On UNIX systems, we can use the provided Makefile to run the compilation script:

make hie-8.6.3

After the command completes, you need to add the executable to your path. You do this by modifying your .bashrc file. First, find the directory:

stack path --local-bin

Copy the output of that command, and add a new line to the bottom of your ~/.bashrc file (not including the square brackets):

export PATH=$PATH:[output of stack path]

Reload your RC file by running

source ~/.bashrc

You are now ready to verify your installation.

Windows Systems

To run the compilation process on Windows, you need to use the provided PowerShell script:

powershell -ExecutionPolicy RemoteSigned -c .\build-all.ps1 8.6.3

Once that completes, you need to add the location of the compiled executable to your Path environment variable. To do so, you first, you need to find the directory that you want to add to the variable:

stack path --local-bin

Next, you need to locate the Path variable itself. It is accessed through a Control Panel setting, which is found under System and Security > System > Change settings > Advanced > Environment Variables. Select the line that says "Path" and click Edit. If this brings up a single text box, add

;[output of stack path]

to the end of the textbox (do not delete the text that was previously in the box; only add to it). If the Edit button brings up a dialog box with a list of paths, simply click New and paste the output stack path there before pressing Enter.
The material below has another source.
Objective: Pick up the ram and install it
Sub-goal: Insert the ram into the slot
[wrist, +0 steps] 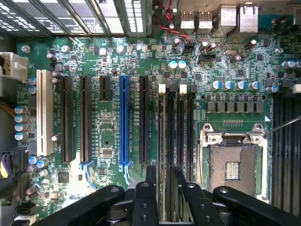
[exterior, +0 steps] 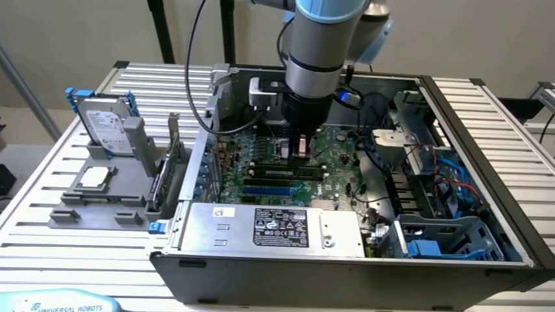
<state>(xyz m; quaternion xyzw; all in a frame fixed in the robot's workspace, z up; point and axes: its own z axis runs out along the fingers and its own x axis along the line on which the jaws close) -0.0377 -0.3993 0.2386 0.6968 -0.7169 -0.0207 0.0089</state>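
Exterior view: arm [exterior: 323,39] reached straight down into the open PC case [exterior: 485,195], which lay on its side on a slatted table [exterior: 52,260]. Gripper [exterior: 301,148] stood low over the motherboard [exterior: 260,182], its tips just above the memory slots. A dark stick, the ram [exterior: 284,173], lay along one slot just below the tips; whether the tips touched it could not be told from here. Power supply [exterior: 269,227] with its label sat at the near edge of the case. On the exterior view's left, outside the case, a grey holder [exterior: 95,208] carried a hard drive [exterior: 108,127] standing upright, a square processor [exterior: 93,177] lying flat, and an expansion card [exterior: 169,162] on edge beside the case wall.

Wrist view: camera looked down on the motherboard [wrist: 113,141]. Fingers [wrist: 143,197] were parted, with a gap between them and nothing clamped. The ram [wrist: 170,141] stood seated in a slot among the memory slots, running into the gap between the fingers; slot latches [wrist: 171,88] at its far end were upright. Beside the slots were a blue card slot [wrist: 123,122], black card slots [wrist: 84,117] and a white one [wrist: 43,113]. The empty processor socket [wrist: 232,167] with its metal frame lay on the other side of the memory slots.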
You are now ready to verify your installation.

Verifying Installation

After you have added HIE to your path, you should be able to start it with the command:

hie

This should produce some output along the lines of "Run entered for HIE(hie) Version 0.5.0.0". Once this is done, HIE is installed and you can now configure your favorite editor.

Setting Up a Language Client

Atom

In Atom, you need to install atom-ide-ui, ide-haskell-hie, and language-haskell. From there, opening a Haskell file in the IDE should enable autocompletion.

If autocompletion and error checking do not work, chances are, it cannot find the HIE executable we built in the previous steps. Locate it by going to Settings > Packages > (Search ide-haskell-hie) > Settings (on ide-haskell-hie package). From there, paste the output of stack path --local-bin into Absolute path of hie executable. To the end of that line, add /hie (or \hie, if you're on Windows): the output of the command gives the folder in which the language server is installed. Adding the hie to the end makes it point to a file.

Visual Studio Code

The package Haskell Language Server provides language client support to Visual Studio Code.

Neovim

First, set up vim-plug as per the GitHub instructions, most likely by dropping the plug.vim file into your Neovim's autoload directory. From there, edit your init.vim file to include the following:

call plug#begin('~/.config/nvim/plugged')
Plug 'roxma/nvim-yarp'
Plug 'ncm2/ncm2'
Plug 'autozimu/LanguageClient-Neovim', {'branch': 'next', 'do': 'bash install.sh' }
call plug#end()

After that's done, restart Neovim, then execute the :PlugInstall command. Restart Neovim again to make sure the plugins have loaded.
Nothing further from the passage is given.